Hey, I think I've seen something like this before!  It looks a little like this:

https://4.bp.blogspot.com/-P4xUemuNbSE/Tk115zKUesI/AAAAAAAACqc/CFxVntFdmCk/s1600/P8180008.JPG


lol I'm burnt out on this discussion.  We all know that no one is going to change our minds, so lets leave the politics aside.  Since we're all here, anyone want to talk about the laser cutter stuff?  I sent an email out yesterday about it.

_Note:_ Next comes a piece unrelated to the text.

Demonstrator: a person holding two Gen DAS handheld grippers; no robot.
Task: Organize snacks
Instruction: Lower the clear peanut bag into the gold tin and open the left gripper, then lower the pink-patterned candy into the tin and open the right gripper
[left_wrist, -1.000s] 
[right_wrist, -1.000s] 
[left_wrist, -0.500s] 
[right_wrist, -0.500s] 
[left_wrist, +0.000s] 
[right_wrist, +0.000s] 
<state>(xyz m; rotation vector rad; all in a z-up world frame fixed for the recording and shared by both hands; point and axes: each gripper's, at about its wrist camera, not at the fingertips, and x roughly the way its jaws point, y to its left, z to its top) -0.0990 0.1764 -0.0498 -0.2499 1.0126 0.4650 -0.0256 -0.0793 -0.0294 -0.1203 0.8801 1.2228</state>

________________________________
From: Corey Johns <corey at x64.co>
Sent: Thursday, November 5, 2015 12:14 AM
To: Zach R
Cc: NB Discuss; Torrie Fischer
Subject: Re: [Noisebridge-discuss] Bay Area Renter's Federation @ Noisebridge

Let’s not conflate grass-roots with being right or good. Consider that the policies affecting housing supply, construction, etc, will have effects both numerous and poorly understood. I wouldn’t say that paying economists and commissioning studies is the way to ensure effective policy, but in other scientific areas we are always very quick to look to authoritative figures, it’s only in issues of politics where we all feel the authority within, that we can fix something with righteous indignation alone.

Consider how expensive any construction of new buildings is in San Francisco—proccesses and permits beyond reason, community appeasement, a litany of regulation and pitfalls. And maybe it should be hard to build, maybe this regulation keeps bad things from happening. But the end result of making it so hard to build is that it becomes very very expensive to build.

When people use “market-rate housing” it’s not some glib double-speak. Market rate housing is what new buildings must charge in order to balance their books, in order to make it economically viable to undertake the enormous up-front cost in building in the first place. So while it may seem ridiculously out of reach to you, the reality is that this is what the market looks like.

When new construction has affordable housing, what that means is that they have been able to offer lower rent units, usually by doing one of two things: either they get a healthy subside from the city, which has a keen interest in reducing the burdens for the poor, or they raise the prices on some other units to balance the cost.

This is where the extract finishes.